* **Dataset section**
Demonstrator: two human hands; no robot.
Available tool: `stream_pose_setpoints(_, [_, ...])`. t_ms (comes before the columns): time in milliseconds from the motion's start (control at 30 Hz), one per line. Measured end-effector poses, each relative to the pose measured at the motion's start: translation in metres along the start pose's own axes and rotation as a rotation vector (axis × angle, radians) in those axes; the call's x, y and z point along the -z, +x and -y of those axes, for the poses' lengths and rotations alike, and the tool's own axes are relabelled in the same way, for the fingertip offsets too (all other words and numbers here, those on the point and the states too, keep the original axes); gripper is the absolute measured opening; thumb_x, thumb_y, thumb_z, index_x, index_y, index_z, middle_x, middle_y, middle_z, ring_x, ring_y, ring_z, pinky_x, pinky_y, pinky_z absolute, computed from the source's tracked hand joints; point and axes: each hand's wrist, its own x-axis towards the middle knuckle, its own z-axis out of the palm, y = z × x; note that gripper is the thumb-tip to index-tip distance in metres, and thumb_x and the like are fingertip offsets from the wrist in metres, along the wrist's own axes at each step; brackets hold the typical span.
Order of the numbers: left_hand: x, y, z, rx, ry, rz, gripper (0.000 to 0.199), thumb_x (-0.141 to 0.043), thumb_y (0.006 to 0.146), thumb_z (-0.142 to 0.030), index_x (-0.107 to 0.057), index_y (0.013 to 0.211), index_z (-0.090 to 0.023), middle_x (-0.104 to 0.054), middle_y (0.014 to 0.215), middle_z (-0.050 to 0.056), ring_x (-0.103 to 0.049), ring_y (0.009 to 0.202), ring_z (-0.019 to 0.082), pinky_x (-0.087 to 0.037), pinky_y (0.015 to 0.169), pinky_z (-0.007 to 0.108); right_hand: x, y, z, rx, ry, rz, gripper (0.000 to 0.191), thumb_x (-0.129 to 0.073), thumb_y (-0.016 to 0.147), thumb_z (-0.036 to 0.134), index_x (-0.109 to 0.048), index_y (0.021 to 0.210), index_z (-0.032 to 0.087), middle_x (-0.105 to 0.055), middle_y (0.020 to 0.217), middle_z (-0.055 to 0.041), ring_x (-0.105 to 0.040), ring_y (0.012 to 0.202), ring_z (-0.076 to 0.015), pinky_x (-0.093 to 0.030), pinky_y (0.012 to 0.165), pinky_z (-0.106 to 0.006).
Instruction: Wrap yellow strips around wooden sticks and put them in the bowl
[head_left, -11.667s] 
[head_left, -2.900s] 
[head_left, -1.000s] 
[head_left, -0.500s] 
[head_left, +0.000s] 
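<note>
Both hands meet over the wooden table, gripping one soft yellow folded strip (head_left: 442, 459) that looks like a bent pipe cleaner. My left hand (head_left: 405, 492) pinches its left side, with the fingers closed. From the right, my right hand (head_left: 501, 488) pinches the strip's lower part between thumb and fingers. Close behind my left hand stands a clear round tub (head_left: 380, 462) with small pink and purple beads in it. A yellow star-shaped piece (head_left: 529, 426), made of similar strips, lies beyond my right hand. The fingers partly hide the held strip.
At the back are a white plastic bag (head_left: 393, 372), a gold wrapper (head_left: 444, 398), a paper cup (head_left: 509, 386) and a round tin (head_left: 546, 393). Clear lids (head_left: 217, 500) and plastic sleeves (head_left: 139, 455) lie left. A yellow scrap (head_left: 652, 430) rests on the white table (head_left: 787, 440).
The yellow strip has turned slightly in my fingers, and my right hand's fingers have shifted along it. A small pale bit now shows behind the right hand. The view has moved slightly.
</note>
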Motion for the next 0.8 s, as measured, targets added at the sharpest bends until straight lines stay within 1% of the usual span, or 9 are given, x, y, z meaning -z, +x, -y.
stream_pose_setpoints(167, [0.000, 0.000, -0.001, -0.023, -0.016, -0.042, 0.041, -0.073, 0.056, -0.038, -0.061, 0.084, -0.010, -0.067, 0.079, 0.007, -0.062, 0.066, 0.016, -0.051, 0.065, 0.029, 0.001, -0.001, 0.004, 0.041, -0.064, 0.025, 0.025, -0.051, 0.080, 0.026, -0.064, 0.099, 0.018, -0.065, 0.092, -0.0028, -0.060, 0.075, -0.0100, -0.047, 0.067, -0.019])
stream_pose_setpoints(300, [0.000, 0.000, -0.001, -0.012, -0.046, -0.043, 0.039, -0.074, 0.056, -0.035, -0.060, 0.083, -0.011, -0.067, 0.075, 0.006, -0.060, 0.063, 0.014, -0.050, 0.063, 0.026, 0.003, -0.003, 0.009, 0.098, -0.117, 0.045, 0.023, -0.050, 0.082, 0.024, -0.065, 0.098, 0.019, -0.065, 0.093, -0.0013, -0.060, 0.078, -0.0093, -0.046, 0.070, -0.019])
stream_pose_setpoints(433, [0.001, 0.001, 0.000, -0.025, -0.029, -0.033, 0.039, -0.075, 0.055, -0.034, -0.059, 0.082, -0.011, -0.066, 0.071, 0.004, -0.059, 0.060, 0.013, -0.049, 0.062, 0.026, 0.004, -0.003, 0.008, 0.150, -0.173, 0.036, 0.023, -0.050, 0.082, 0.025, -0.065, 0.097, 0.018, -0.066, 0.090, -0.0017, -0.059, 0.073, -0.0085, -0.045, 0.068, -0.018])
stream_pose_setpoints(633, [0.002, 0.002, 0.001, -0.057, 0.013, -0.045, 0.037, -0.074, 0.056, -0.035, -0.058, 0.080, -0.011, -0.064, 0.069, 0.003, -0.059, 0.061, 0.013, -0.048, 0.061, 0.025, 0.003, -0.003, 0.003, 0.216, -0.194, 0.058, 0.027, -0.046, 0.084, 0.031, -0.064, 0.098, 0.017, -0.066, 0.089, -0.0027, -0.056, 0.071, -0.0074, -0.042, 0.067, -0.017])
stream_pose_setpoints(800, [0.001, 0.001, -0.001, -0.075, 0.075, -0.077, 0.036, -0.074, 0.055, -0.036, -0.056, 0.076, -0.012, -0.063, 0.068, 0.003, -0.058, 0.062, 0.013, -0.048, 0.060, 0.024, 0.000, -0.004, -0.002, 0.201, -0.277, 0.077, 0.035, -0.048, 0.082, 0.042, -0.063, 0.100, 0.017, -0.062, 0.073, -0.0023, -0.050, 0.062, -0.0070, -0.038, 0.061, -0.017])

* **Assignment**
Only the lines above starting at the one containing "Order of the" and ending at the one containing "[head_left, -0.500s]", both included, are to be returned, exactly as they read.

* **Exercise response**
Order of the numbers: left_hand: x, y, z, rx, ry, rz, gripper (0.000 to 0.199), thumb_x (-0.141 to 0.043), thumb_y (0.006 to 0.146), thumb_z (-0.142 to 0.030), index_x (-0.107 to 0.057), index_y (0.013 to 0.211), index_z (-0.090 to 0.023), middle_x (-0.104 to 0.054), middle_y (0.014 to 0.215), middle_z (-0.050 to 0.056), ring_x (-0.103 to 0.049), ring_y (0.009 to 0.202), ring_z (-0.019 to 0.082), pinky_x (-0.087 to 0.037), pinky_y (0.015 to 0.169), pinky_z (-0.007 to 0.108); right_hand: x, y, z, rx, ry, rz, gripper (0.000 to 0.191), thumb_x (-0.129 to 0.073), thumb_y (-0.016 to 0.147), thumb_z (-0.036 to 0.134), index_x (-0.109 to 0.048), index_y (0.021 to 0.210), index_z (-0.032 to 0.087), middle_x (-0.105 to 0.055), middle_y (0.020 to 0.217), middle_z (-0.055 to 0.041), ring_x (-0.105 to 0.040), ring_y (0.012 to 0.202), ring_z (-0.076 to 0.015), pinky_x (-0.093 to 0.030), pinky_y (0.012 to 0.165), pinky_z (-0.106 to 0.006).
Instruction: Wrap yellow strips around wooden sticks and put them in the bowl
[head_left, -11.667s] 
[head_left, -2.900s] 
[head_left, -1.000s] 
[head_left, -0.500s] 

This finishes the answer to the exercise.